▶ **YOUR OBJECTIVE**
Quote the whole listing exactly. Leave the pictures out of your copy.
*** GIVEN INFORMATION ***
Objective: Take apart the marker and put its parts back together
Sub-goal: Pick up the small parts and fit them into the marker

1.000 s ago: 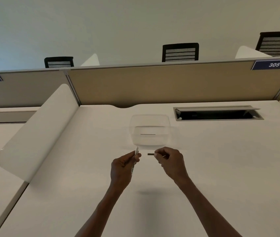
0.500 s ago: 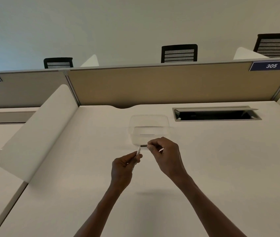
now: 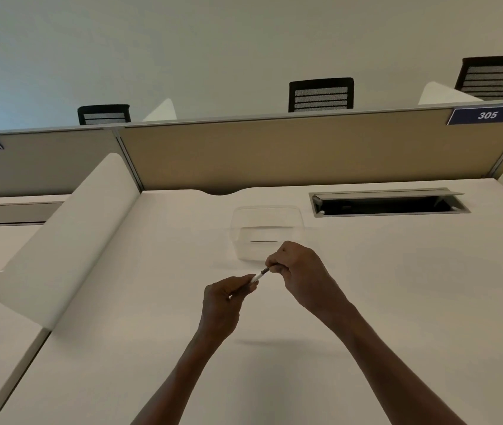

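Two hands met above the worktop (image 3: pixel 366 302) with the marker between them, and the job looked to be in its rejoining half. The left hand (image 3: pixel 222 305) had its fingers pinched round the white marker barrel (image 3: pixel 254 277), which pointed toward 1 o'clock. The right hand (image 3: pixel 300 271), at 2 o'clock from the left, had its fingers closed on a thin dark inner part (image 3: pixel 265 270), whose free end sat at or just inside the barrel's mouth; how deep it had gone was too small to tell. Judging from this, the marker had been pulled apart and the insert was partway home. What was left seemed to be pushing it fully in and fitting any cap, which did not show. At 12 o'clock from the hands, a clear plastic container (image 3: pixel 267 222) stood on the worktop, nothing readable inside it.
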`<state>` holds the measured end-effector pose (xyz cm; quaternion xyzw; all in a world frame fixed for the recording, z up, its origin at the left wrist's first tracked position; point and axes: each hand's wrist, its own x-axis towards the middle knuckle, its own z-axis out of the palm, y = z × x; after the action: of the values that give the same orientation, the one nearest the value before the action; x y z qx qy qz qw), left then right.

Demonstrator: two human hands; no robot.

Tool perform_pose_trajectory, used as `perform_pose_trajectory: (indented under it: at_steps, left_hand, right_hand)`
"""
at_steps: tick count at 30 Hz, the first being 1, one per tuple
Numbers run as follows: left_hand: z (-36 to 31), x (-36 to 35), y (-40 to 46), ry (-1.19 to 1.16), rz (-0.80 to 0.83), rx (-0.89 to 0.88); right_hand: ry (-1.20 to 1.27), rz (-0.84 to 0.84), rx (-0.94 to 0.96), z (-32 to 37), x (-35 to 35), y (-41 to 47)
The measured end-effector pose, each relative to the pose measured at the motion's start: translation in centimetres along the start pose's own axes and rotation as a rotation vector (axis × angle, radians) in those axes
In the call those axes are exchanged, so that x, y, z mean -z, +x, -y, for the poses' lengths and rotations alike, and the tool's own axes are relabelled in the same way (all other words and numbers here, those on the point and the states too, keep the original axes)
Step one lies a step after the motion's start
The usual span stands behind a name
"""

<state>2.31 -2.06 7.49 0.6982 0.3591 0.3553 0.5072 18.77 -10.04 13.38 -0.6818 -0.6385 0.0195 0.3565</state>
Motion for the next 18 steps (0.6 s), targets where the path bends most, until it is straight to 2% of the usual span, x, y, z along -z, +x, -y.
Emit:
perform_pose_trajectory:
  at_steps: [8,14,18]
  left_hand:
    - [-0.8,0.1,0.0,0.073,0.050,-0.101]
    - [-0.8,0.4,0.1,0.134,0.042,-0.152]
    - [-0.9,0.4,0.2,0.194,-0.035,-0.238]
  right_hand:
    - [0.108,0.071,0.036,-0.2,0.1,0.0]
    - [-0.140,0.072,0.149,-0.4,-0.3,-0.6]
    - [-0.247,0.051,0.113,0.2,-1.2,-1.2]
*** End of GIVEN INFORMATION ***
▶ **SOLUTION FOR THIS PROBLEM**
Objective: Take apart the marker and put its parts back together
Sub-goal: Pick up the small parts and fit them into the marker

1.000 s ago: 
0.500 s ago: 
now: 

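Two hands met above the worktop (image 3: pixel 366 302) with the marker between them, and the job looked to be in its rejoining half. The left hand (image 3: pixel 222 305) had its fingers pinched round the white marker barrel (image 3: pixel 254 277), which pointed toward 1 o'clock. The right hand (image 3: pixel 300 271), at 2 o'clock from the left, had its fingers closed on a thin dark inner part (image 3: pixel 265 270), whose free end sat at or just inside the barrel's mouth; how deep it had gone was too small to tell. Judging from this, the marker had been pulled apart and the insert was partway home. What was left seemed to be pushing it fully in and fitting any cap, which did not show. At 12 o'clock from the hands, a clear plastic container (image 3: pixel 267 222) stood on the worktop, nothing readable inside it.
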`<state>` holds the measured end-effector pose (xyz cm; quaternion xyzw; all in a world frame fixed for the recording, z up, its origin at the left wrist's first tracked position; point and axes: each hand's wrist, its own x-axis towards the middle knuckle, its own z-axis out of the palm, y = z × x; after the action: of the values that give the same orientation, the one nearest the value before the action; x y z qx qy qz qw), left then right.

Demonstrator: two human hands; no robot.

Tool perform_pose_trajectory, used as `perform_pose_trajectory: (indented under it: at_steps, left_hand, right_hand)`
"""
at_steps: tick count at 30 Hz, the first being 1, one per tuple
Numbers run as follows: left_hand: z (-36 to 31), x (-36 to 35), y (-40 to 46), ry (-1.19 to 1.16), rz (-0.80 to 0.83), rx (-0.89 to 0.88); right_hand: ry (-1.20 to 1.27), rz (-0.84 to 0.84), rx (-0.94 to 0.96), z (-32 to 37), x (-35 to 35), y (-41 to 47)
The measured end-effector pose, each relative to the pose measured at the motion's start: translation in centimetres along the start pose's own axes and rotation as a rotation vector (axis × angle, radians) in those axes
In the call those axes are exchanged, so that x, y, z mean -z, +x, -y, for the poses' lengths and rotations alike, and the tool's own axes are relabelled in the same way (all other words and numbers here, those on the point and the states too, keep the original axes)
Step one lies a step after the motion's start
The usual span stands behind a name
"""

<state>2.31 -2.06 7.49 0.6982 0.3591 0.3553 0.5072 18.77 -10.04 13.38 -0.6818 -0.6385 0.0195 0.3565</state>
Motion for the next 18 steps (0.6 s), targets where the path bends most, until it is straight to 2% of the usual span, x, y, z along -z, +x, -y.
Emit:
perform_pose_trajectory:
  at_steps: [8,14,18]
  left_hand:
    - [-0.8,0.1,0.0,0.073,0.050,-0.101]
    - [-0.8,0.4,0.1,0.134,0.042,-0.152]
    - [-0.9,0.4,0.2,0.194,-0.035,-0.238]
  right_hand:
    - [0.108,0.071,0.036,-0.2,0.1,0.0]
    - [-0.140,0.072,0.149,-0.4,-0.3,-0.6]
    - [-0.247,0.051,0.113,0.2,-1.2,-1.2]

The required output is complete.